**Exercise aim:** Pull out of the data below the stretch of lines bounded by the one containing "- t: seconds" and the one containing "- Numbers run", both bounds included, unchanged.

** Opening Excerpted records block **

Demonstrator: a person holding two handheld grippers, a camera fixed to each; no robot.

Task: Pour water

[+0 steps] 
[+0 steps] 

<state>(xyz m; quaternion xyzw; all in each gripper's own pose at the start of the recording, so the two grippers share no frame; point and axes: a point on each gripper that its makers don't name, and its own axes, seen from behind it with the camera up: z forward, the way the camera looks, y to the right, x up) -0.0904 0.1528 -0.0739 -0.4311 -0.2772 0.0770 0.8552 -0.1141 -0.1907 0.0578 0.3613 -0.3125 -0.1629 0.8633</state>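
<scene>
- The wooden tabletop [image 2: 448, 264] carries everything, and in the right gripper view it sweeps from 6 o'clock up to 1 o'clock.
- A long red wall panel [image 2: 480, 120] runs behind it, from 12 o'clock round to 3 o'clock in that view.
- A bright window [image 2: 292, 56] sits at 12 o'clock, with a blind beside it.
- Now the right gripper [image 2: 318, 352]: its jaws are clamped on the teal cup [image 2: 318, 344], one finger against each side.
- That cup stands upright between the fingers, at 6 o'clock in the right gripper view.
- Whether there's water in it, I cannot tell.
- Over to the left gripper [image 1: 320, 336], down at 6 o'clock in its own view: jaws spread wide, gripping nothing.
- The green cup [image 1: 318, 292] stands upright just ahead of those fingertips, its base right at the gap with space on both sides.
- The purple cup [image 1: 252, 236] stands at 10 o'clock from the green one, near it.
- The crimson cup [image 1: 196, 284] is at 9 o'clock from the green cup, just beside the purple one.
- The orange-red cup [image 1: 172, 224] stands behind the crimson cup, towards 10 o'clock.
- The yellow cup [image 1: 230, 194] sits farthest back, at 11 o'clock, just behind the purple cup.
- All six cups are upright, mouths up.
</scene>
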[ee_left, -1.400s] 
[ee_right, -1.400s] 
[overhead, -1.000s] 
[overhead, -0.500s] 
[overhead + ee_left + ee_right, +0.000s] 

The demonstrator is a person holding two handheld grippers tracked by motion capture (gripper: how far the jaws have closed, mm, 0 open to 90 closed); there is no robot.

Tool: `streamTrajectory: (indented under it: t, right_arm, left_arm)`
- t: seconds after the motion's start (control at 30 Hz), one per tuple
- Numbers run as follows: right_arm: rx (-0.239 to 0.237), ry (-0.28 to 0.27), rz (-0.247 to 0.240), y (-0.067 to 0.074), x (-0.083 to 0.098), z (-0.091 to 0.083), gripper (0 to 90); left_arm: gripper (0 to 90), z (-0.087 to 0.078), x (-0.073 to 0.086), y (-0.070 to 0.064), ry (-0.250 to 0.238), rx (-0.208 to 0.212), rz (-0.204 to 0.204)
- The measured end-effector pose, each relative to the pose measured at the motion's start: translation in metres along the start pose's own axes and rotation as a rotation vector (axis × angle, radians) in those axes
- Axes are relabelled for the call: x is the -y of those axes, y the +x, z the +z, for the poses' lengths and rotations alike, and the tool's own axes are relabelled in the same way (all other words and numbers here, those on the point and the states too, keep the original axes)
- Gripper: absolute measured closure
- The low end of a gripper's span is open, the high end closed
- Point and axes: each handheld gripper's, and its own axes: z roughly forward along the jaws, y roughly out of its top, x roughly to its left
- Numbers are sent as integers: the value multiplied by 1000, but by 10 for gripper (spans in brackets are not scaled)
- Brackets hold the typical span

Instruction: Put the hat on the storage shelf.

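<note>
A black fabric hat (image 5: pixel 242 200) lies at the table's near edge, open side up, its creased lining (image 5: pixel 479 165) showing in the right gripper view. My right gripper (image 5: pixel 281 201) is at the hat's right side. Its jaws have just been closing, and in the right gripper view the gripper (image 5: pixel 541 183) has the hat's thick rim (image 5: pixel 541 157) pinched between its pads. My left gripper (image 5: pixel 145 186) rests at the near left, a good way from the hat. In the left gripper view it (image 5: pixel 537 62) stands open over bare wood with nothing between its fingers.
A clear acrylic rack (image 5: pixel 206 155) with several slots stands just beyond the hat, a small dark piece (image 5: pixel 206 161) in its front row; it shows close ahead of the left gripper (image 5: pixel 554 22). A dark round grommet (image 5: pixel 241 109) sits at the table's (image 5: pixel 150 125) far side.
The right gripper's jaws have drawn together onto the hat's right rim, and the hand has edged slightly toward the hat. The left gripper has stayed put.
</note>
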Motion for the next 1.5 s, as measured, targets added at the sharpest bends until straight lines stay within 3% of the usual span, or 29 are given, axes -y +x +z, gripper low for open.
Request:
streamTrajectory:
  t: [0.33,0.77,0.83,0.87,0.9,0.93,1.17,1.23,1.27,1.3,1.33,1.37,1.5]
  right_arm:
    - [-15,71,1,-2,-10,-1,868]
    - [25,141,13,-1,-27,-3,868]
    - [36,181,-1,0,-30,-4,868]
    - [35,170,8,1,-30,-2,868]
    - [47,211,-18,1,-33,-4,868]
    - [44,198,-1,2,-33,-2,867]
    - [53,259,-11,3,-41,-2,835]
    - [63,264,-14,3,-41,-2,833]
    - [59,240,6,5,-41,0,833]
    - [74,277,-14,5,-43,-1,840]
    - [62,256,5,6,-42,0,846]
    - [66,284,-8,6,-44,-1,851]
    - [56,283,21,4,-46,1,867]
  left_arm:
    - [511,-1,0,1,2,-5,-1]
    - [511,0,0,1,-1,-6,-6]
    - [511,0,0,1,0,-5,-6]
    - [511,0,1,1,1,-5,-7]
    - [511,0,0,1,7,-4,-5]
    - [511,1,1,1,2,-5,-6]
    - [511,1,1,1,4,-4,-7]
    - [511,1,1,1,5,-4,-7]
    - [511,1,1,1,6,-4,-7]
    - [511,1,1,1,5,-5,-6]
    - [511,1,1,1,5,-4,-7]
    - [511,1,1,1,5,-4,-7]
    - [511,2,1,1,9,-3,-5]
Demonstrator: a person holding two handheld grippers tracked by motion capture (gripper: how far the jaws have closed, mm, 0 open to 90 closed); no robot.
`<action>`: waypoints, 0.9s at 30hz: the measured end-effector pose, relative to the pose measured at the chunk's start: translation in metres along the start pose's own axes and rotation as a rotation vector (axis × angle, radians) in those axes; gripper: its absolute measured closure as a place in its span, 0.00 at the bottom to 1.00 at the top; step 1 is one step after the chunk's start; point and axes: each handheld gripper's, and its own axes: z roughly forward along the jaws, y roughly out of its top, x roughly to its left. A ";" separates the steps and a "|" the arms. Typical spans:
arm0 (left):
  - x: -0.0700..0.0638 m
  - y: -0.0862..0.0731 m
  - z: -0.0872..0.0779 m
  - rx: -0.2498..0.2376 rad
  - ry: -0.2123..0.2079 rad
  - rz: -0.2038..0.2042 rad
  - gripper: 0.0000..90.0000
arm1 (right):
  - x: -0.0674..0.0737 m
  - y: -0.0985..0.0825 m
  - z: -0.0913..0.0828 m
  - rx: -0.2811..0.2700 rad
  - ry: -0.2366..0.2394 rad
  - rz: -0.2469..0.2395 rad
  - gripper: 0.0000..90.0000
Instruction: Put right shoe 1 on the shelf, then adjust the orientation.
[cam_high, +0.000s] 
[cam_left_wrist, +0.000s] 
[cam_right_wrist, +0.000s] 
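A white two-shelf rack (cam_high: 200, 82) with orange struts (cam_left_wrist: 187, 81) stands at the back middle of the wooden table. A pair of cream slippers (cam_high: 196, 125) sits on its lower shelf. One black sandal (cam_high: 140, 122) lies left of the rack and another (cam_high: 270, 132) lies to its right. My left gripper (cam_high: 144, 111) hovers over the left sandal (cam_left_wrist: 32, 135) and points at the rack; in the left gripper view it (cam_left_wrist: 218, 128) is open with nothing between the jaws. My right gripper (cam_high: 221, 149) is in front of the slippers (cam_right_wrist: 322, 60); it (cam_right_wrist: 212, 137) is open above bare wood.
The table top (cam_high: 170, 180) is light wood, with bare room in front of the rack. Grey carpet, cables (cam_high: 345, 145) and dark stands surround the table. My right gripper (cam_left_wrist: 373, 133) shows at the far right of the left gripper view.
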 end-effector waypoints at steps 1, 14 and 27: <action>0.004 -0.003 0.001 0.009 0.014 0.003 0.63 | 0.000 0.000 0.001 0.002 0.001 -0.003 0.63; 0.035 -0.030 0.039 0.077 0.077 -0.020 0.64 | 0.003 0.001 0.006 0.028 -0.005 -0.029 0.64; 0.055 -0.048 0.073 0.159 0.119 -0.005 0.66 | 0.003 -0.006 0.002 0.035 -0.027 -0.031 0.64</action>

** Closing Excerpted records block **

**Exercise answer:**
- t: seconds after the motion's start (control at 30 Hz), one per tuple
- Numbers run as follows: right_arm: rx (-0.239 to 0.237), ry (-0.28 to 0.27), rz (-0.247 to 0.240), y (-0.067 to 0.074), x (-0.083 to 0.098), z (-0.091 to 0.083), gripper (0 to 90); left_arm: gripper (0 to 90), z (-0.087 to 0.078), x (-0.073 to 0.086), y (-0.070 to 0.064), ry (-0.250 to 0.238), rx (-0.208 to 0.212), rz (-0.204 to 0.204)

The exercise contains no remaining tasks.